Le informazioni che troviamo nella sezione “le persone hanno chiesto anche” sono davvero attendibili? I siti “Owned and operated” sono davvero i più attendibili, o sono lì solo perché cosa di Google? (risposta: si).
“E’ diventato davvero difficile capire da dove arrivino quelle informazioni“, così Dario Taraborelli di Wikimedia “Da dove arrivano le cose che leggiamo e apprendiamo?“, Wikipedia non è certo un sito “owned and operated”, ma “sta diventando sempre più difficile per i nuovi utenti capire che Wikipedia non è uno snippet di Google, ma una realtà indipendente“.
Google propone ad esempio spesso i testi delle canzoni (provate con la vostra canzone preferita…) prima di proporre i link a Genius o AZLyrics, attraverso il suo tool LyricFind.
In un mondo in cui il 91% degli utenti usa Google come motore di ricerca ogni giorno, le aziende dipendono per buona parte per il loro successo ai “buoni uffici” di Google, che come denunciano tanti esperti di settore interpellati da TheMarkUp, sta “divorando” interi settori.

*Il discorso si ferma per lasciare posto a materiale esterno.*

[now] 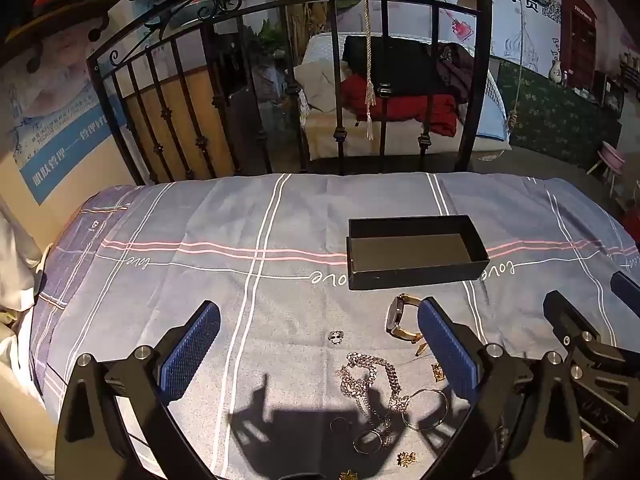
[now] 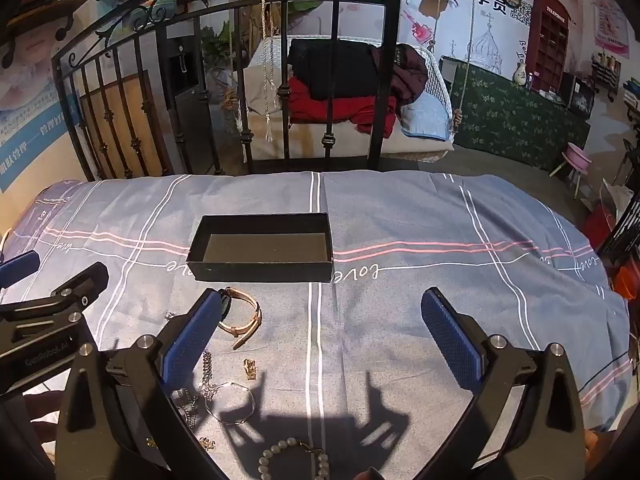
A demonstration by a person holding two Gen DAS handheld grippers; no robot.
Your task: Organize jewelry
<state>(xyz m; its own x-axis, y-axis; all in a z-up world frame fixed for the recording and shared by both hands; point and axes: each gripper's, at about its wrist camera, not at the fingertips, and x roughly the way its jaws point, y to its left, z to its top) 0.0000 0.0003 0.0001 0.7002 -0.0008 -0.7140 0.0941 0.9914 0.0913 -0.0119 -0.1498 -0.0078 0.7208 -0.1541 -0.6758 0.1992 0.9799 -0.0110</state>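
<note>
An open black box stands empty on the blue plaid sheet. In front of it lie a gold-strap watch, a silver chain, a thin bangle, small rings, gold charms and a pearl bracelet. My left gripper hovers open above the chain and rings. My right gripper hovers open over bare sheet, right of the jewelry. Neither holds anything.
A black iron bed frame rises behind the sheet. Beyond it a swing seat holds red and black clothes. Each gripper shows at the edge of the other's view: right gripper, left gripper.
</note>
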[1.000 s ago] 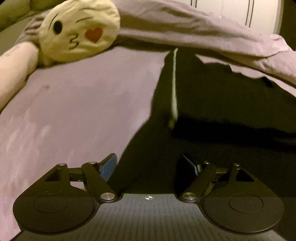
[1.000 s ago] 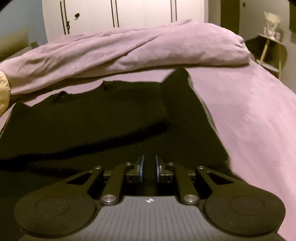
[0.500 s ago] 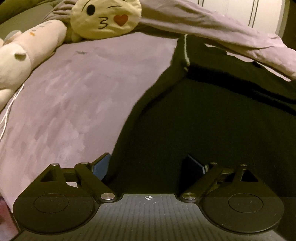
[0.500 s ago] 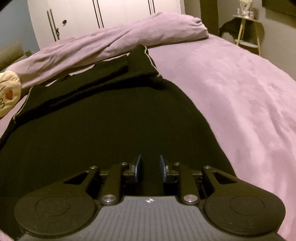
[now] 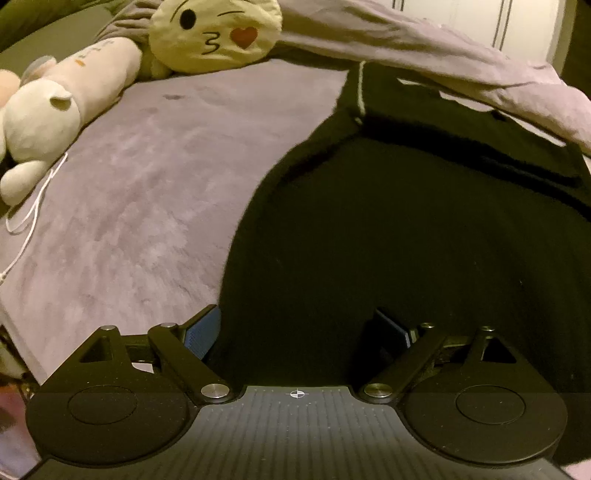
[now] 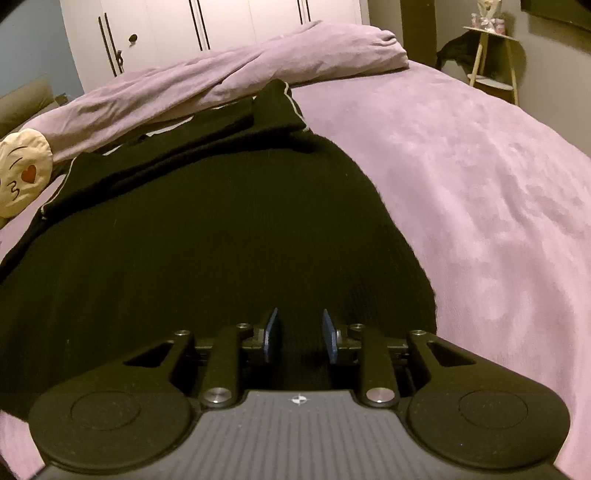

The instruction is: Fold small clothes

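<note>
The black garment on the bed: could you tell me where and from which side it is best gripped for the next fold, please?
Probably the black garment by its near hem, one corner per gripper, coming from the near edge. It lies flat on the purple bedspread, and the hem runs just ahead of both grippers. The left gripper is open at the left edge; the right gripper, opening with nothing pinched, sits near the right edge.

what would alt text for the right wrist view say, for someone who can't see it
A black knit garment lies spread on a bed's lilac plush cover, its far part folded over. The right gripper hovers at its near edge, jaws opening with fabric between the blue pads. Behind lie a rolled lilac duvet and white wardrobe doors.
</note>
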Action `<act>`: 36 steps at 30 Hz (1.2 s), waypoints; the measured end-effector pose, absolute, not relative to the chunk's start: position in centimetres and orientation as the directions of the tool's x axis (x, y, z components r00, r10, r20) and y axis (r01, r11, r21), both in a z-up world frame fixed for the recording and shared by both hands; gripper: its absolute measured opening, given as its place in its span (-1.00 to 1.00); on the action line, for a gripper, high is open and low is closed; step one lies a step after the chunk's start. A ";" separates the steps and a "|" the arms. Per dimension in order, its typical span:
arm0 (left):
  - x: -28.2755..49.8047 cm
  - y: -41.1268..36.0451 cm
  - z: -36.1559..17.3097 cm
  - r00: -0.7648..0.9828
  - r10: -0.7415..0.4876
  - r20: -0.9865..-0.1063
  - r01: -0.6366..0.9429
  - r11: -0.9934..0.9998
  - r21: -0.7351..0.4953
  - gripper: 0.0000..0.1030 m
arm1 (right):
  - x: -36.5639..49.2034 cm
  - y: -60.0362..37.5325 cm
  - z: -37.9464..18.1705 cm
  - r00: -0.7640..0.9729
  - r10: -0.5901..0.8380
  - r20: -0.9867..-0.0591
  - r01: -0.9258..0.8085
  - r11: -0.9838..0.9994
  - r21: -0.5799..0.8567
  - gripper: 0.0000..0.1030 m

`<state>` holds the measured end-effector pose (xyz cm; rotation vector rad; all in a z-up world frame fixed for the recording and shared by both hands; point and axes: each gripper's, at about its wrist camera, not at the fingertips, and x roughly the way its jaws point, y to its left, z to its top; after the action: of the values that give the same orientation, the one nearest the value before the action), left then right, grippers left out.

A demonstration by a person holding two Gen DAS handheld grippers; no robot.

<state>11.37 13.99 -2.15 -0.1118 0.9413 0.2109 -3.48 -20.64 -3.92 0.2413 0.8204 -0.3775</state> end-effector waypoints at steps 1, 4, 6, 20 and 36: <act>11.2 13.8 -2.1 0.569 0.129 -0.812 -0.224 0.975 -0.002 0.81 | -3.6 -20.6 -3.9 0.619 -0.231 -0.750 0.416 0.907 0.064 -0.49; 11.1 13.5 -2.0 0.568 0.123 -0.814 -0.219 0.976 -0.006 0.81 | -3.7 -20.6 -3.8 0.614 -0.228 -0.756 0.416 0.907 0.064 -0.45; 11.0 13.3 -1.9 0.565 0.119 -0.816 -0.219 0.976 -0.009 0.81 | -3.9 -20.6 -3.8 0.611 -0.227 -0.759 0.419 0.906 0.066 -0.42; 9.1 14.6 -0.7 0.590 0.090 -0.803 -0.254 0.964 -0.078 0.83 | -5.5 -20.5 -2.4 0.613 -0.230 -0.756 0.413 0.909 0.059 -0.18; 7.4 21.4 -2.1 0.553 -0.016 -0.833 -0.277 0.939 -0.202 0.82 | -9.8 -26.6 -2.6 0.637 -0.135 -0.759 0.464 0.854 0.238 0.13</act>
<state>7.42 21.43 -2.14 -0.3284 0.9769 0.1574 -9.81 -26.55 -2.65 0.4386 0.8134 -0.3544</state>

Dal punto di vista del colosso di Mountain View, questo è l’unico vero indice di successo: uno strumento che dia agli utenti tutte le risposte che cercano, senza indagare oltre. E se proprio lo devono fare, che atterrino su un link che benefici di “corsia preferenziale”.
Un panorama molto diverso da quello disegnato dalle parole di Larry Page, che dell’azienda è il fondatore, e datate 2004: “Vogliamo che usciate al più presto da Google, e finiate nel posto giusto nel modo più veloce possibile“.
E oggi, volenti o nolenti, il posto giusto è sempre Google.